● **EXERCISE**:
The required result is every line of the records that includes "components".

=== ENTRIES PROVIDED ===

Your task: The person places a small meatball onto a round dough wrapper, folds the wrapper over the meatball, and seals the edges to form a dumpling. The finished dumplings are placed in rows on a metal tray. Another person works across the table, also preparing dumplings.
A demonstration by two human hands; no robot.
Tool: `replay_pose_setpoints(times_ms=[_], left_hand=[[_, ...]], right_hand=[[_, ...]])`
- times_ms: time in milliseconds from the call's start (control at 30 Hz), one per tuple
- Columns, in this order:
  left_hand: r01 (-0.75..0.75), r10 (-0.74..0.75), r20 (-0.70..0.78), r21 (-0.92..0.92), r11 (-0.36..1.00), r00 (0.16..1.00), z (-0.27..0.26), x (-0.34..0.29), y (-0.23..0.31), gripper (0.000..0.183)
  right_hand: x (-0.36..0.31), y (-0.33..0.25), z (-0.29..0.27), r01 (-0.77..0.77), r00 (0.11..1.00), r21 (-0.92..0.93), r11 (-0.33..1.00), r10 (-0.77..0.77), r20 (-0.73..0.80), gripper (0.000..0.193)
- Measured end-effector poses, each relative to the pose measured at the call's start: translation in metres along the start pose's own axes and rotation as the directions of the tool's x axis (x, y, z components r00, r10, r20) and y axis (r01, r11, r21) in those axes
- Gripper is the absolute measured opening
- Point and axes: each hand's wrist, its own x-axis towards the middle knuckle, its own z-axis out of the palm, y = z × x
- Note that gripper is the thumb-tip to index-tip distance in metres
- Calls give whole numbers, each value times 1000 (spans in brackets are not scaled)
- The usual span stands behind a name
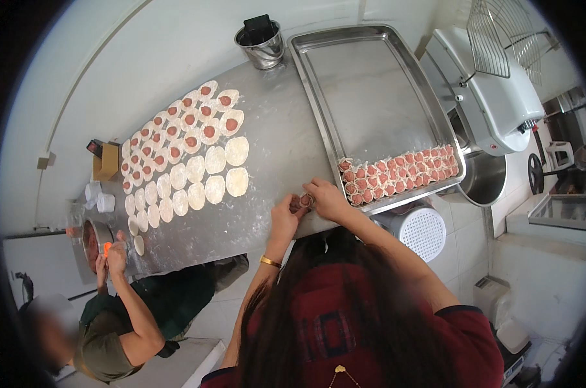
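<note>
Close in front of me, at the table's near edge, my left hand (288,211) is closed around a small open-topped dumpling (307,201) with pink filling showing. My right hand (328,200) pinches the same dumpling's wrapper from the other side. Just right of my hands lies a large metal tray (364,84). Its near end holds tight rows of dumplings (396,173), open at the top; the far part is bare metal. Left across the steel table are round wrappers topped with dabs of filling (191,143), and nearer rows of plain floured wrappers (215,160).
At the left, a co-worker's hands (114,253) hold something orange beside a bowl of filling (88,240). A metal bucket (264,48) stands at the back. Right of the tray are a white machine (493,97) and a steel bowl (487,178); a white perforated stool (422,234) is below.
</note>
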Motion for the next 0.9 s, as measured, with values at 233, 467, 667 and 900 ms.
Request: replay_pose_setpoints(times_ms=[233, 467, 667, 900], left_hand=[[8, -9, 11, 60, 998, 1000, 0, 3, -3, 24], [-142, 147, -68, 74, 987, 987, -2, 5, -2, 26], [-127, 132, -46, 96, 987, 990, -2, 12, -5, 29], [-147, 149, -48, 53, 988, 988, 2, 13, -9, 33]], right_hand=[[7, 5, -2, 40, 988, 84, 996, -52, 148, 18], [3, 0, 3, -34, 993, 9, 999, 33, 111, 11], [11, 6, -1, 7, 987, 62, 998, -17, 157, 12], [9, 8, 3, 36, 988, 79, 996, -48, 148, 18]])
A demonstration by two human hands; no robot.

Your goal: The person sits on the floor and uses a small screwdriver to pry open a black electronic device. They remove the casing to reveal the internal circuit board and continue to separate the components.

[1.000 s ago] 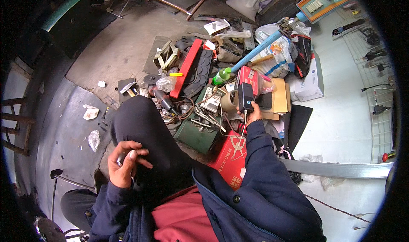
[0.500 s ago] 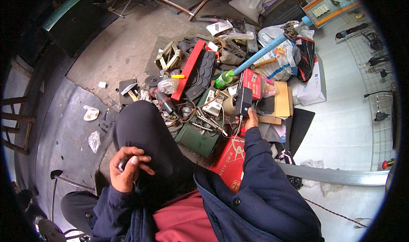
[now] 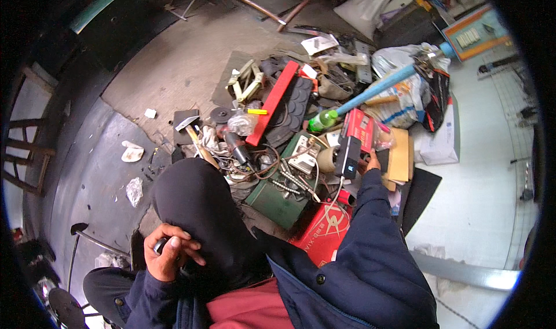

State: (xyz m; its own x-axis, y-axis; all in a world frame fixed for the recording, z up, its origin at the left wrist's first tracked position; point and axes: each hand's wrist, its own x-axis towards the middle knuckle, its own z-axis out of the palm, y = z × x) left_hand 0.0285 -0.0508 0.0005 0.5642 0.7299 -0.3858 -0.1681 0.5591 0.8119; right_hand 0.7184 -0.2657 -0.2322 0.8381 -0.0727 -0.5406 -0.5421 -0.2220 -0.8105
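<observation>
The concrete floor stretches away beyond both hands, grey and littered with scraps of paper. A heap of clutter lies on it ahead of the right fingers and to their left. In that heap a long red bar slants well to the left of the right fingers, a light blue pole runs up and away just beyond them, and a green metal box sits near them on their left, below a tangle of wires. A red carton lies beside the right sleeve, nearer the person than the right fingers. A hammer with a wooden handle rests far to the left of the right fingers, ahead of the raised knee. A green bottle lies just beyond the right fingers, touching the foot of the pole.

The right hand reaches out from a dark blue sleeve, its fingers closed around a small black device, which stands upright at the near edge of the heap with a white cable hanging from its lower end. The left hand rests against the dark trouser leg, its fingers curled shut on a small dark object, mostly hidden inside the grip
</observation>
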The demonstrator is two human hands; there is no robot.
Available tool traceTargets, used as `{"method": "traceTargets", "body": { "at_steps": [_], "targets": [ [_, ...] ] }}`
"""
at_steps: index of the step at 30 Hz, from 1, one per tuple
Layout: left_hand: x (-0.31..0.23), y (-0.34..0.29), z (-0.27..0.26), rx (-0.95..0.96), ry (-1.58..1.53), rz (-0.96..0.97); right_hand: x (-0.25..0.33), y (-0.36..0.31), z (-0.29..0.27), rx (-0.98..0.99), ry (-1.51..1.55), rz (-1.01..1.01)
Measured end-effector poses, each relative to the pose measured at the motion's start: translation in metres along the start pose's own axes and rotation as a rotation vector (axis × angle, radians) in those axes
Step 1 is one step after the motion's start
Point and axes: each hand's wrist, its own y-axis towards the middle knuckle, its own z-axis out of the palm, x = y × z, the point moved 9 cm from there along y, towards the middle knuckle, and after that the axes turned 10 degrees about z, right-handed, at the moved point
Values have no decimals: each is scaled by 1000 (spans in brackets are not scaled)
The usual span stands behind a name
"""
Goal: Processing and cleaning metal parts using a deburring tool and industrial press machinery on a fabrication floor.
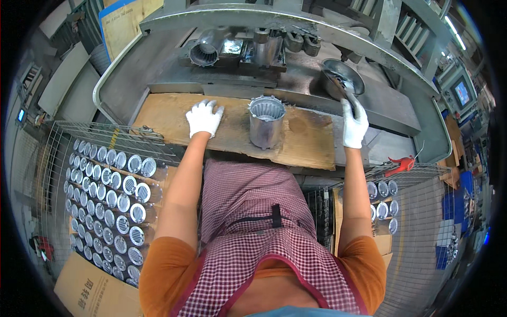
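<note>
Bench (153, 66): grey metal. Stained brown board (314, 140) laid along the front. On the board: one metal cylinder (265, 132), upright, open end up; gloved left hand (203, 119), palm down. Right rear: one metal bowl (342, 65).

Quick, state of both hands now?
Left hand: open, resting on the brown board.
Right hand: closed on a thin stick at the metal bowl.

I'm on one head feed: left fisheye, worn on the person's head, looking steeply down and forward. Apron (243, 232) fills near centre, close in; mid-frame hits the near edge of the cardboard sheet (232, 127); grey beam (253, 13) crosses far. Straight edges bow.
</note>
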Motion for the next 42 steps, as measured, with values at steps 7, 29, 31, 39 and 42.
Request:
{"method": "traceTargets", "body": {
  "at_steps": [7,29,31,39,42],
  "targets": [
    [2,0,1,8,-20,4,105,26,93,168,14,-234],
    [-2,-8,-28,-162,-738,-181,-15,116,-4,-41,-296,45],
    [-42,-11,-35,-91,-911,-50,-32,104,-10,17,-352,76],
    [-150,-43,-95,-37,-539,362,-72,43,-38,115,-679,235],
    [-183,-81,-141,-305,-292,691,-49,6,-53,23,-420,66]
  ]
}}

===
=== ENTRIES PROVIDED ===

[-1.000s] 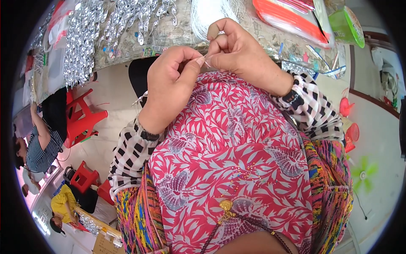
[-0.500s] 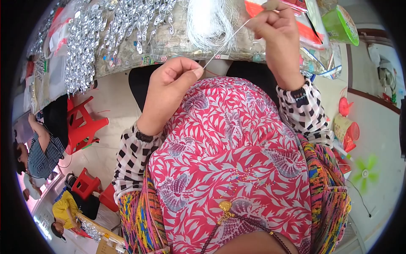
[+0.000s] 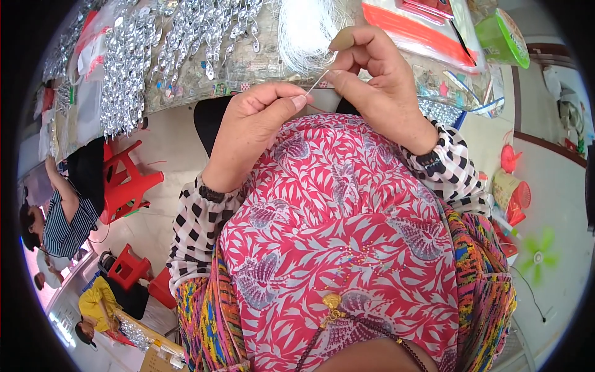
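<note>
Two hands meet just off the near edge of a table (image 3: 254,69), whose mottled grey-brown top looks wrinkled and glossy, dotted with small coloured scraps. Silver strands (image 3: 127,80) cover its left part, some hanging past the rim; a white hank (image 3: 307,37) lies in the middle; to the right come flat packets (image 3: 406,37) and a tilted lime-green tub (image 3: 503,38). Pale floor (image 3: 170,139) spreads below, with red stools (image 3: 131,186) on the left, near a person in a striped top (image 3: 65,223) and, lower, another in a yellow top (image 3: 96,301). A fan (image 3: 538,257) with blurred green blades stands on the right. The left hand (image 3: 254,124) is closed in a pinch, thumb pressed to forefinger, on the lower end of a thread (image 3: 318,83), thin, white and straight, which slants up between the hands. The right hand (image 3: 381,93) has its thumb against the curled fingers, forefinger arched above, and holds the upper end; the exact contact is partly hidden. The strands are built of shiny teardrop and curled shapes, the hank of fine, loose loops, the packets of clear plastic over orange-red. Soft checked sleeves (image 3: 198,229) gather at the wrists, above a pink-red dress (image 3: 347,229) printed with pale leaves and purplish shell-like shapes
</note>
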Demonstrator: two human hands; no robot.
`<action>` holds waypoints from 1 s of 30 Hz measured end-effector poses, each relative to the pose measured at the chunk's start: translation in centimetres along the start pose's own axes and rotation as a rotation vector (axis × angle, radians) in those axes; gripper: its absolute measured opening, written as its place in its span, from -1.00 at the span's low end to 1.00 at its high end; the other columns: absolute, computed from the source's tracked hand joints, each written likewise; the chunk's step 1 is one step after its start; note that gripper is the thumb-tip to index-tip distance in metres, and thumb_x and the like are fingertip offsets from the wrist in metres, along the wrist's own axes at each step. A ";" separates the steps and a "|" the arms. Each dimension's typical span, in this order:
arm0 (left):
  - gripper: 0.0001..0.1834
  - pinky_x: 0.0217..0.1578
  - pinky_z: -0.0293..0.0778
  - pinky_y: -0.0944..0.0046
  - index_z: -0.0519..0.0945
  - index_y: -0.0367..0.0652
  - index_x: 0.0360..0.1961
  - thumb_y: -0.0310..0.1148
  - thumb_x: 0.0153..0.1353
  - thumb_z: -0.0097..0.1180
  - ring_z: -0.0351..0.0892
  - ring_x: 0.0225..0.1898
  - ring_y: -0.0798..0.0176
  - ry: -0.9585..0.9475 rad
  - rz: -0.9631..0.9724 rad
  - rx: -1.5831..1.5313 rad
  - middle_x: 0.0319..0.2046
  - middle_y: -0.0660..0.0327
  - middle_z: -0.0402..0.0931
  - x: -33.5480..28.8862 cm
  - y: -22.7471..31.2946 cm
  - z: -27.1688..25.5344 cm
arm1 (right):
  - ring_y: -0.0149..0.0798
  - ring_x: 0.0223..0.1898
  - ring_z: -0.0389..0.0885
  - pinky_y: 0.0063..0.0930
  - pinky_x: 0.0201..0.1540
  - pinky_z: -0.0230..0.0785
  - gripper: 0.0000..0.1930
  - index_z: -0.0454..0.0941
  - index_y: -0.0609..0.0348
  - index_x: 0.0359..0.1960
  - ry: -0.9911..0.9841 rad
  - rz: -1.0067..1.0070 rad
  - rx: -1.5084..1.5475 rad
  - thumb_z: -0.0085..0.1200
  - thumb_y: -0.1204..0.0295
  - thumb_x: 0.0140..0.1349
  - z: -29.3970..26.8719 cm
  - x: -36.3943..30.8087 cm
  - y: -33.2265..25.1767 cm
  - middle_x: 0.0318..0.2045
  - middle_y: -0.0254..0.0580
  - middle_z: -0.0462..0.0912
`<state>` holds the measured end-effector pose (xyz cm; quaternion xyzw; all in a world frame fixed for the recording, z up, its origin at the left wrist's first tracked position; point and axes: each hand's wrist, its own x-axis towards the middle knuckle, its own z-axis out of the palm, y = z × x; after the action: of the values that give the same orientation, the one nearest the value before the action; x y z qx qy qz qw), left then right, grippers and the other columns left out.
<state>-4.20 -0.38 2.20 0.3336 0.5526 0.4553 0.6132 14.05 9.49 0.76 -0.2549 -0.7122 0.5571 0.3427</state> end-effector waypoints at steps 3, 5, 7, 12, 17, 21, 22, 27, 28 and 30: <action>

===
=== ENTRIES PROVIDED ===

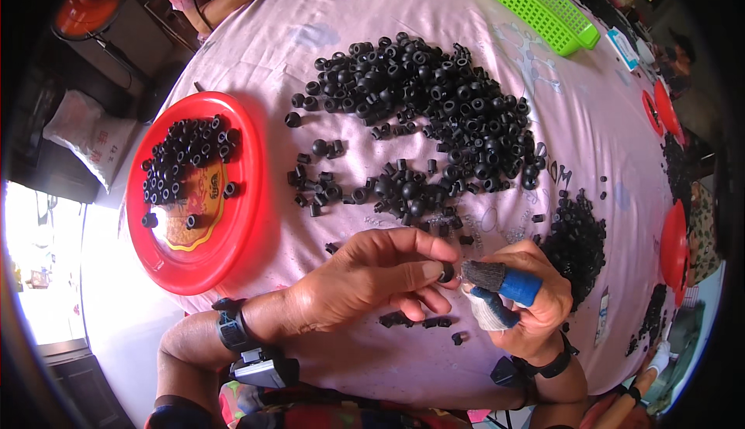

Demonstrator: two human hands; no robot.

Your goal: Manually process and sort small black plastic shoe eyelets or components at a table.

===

● **SOLUTION FOR THIS EXERCISE**:
- Measured end-effector poses, each relative to the pose measured at the call's start: translation in metres along the start pose's own axes and rotation as the directions of the tool's x axis (x, y, z components r00, r10, r20) and y axis (r01, r11, r21) in those axes
Your goal: The person sits on the floor and uses a small screwdriver to pry open a black electronic device. They remove the casing to reveal the internal circuit board and continue to separate the components.
Your goal: Manually process and sort small black plastic shoe eyelets or components at a table.

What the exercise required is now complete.